● **Work to complete**: Two lines below mark the span: the one containing "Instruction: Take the" and the one containing "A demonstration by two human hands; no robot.". Set down both, plus every line between, exactly as they stand, and nothing else.

● **Data block**:
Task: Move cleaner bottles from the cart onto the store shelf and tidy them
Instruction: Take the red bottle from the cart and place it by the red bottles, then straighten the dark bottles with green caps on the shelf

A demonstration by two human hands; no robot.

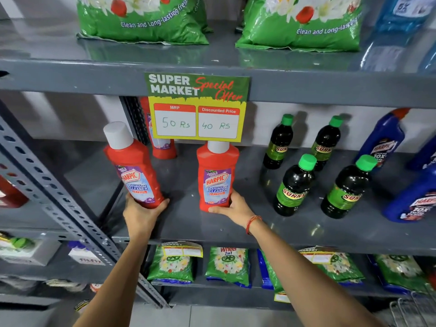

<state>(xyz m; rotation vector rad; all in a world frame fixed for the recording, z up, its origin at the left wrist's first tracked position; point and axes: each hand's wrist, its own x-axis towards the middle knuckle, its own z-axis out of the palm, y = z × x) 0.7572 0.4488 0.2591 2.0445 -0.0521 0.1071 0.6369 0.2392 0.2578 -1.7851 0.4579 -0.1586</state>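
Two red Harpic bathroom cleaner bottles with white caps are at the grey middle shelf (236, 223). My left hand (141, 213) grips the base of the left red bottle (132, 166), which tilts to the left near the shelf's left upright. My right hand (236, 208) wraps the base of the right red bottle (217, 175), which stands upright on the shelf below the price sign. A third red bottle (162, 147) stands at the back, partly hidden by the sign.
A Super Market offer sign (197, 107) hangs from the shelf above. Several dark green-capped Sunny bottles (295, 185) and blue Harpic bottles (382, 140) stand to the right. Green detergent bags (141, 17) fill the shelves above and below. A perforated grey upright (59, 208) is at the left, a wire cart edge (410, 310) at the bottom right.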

● **Exercise solution**:
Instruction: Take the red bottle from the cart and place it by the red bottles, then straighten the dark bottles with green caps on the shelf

A demonstration by two human hands; no robot.

What the exercise asked for is now done.